Realizado pela cientista política e historiadora francesa Françoise Vergès em 2019, o texto que compõe o livro Um Feminismo Decolonial é o primeiro a chegar no mercado editorial brasileiro que trata especificamente da teoria da decolonialidade dentro do movimento feminista. Em um momento muito acertado, no qual a atenção de diversas áreas das ciências humanas e das artes se voltam de forma mais responsável ao estudo desta teoria aplicada a muitos movimentos e desenrolares históricos.
Afinal, o que fazer depois que passamos pelas discussões do pós-colonial? Decolonizar o pensamento. E como fazer isso? Problematizando sempre o tal do pensamento, não se dando por satisfeito nas verdades carregadas pelas teorias que foram ratificadas ao longo de uma história construída por grupos sociais elitizados. Mas a ideia decolonial não se refere apenas a desmistificar o pensamento imposto pelo sistema colonial, mas de reconhecer e impulsionar a originalidades das culturas nativas.
O volume tem apresentação de Flávia Rios, professora da Universidade Federal Fluminense e coautora da biografia de Lélia Gonzalez, dentre outros. Também existe uma nota cuidadosa e atenta das tradutoras sobre a utilização do termo “decolonial” na língua francesa, idioma nativo do texto de Vergès. Elas ressaltam que, “na França, o termo costuma estar associado ao ativismo antirracista e a um amplo combate à xenofobia, destacando-se a defesa de imigrantes e descendentes de imigrantes vindos de ex-colônias”. No caso do Brasil, o termo “decolonial” é vinculado aos estudos do grupo Modernidade/Colonialidade/Decolonialidade (mcd), que é constituído por pesquisadores latino-americanos atuantes por aqui.
Portanto, ao tornar-se feminista, defende Rios na apresentação, é “preciso, também, problematizar o feminismo”. É isso o que Vergès, que é conhecida por suas posições radicais, vai tecendo no decorrer do livro.
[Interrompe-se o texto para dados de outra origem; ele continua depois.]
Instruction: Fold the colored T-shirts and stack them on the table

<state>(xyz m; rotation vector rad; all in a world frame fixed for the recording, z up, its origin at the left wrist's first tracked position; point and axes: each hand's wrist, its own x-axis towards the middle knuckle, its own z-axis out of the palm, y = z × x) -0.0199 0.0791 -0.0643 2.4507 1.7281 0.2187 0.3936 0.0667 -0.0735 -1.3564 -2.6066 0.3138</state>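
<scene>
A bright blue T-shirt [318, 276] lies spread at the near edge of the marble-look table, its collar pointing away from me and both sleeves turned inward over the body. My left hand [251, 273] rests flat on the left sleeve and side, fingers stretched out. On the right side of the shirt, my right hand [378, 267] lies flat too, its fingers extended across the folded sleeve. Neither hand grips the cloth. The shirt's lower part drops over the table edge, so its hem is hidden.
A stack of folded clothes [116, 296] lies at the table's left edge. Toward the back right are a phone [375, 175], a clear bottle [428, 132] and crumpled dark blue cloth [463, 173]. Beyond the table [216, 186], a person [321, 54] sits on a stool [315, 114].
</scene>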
Não se pode pensar em um feminismo que não pensa na interseccionalidade, que não dialogue com questionamentos em torno de um processo de racialização e de divisão socioeconômica.
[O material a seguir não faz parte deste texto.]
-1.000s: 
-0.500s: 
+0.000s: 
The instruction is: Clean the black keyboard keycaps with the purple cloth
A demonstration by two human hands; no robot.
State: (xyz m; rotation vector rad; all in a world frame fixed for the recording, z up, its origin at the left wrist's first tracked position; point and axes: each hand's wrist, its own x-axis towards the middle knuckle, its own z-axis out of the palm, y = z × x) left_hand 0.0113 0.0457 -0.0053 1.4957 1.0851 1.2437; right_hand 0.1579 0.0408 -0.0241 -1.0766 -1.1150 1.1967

Nessa proposição, a Vergès aponta um alinhamento com as teorias de dissolução da hierarquização entre o Norte e o Sul global, estando em harmonia com as narrativas de muitas pesquisadoras que trabalham essas questões do lado “de baixo” do Equador, como Maria Lugones. Isso porque esses países foram o que mais sofreram e sofrem com os processos imperialistas carregados de violências concretas ou simbólicas, nas quais o domínio patriarcal é um dos fatores mais preponderantes.
Assim, ela explica: “O que eu quis destacar neste livro foram fatos simples, concretos e tangíveis que iluminam a estrutura profundamente racializada, estratificada e marcada pelo gênero que permite à sociedade burguesa funcionar há séculos”.
Para isso, é interessante também considerar a aquisição e a leitura especificamente do livro Miradas en torno al problema colonial: Pensamiento anticolonial y feminismos descoloniales en los Sures globales, organizado por Karina Ochoa Munõz, professora e pesquisadora da Universidad Autónoma Metropolitana, no México.
Com o pensamento decolonial estando cada vez mais presentes no ambiente da arte é cada vez mais importante que o mercado editorial promova o acesso de objetos como Um Feminismo Decolonial ao público brasileiro. Afinal, são indagações que atravessam muitas curadorias, muitos seminários e muitas propostas acadêmicas que se deslocam e desembocam pelo ambiente artístico, fomentando um pensamento crítico na nossa condição de colonizados.
A edição brasileira do livro de Vergès é feita pela editora Ubu e pode ser encomendada no site em pré-venda. As entregas começam a ser realizadas a partir do dia 1 de maio. O livro foi também o objeto oferendado pelo Circuito Ubu, um clube de assinaturas da editora, para seus membros no mês de abril.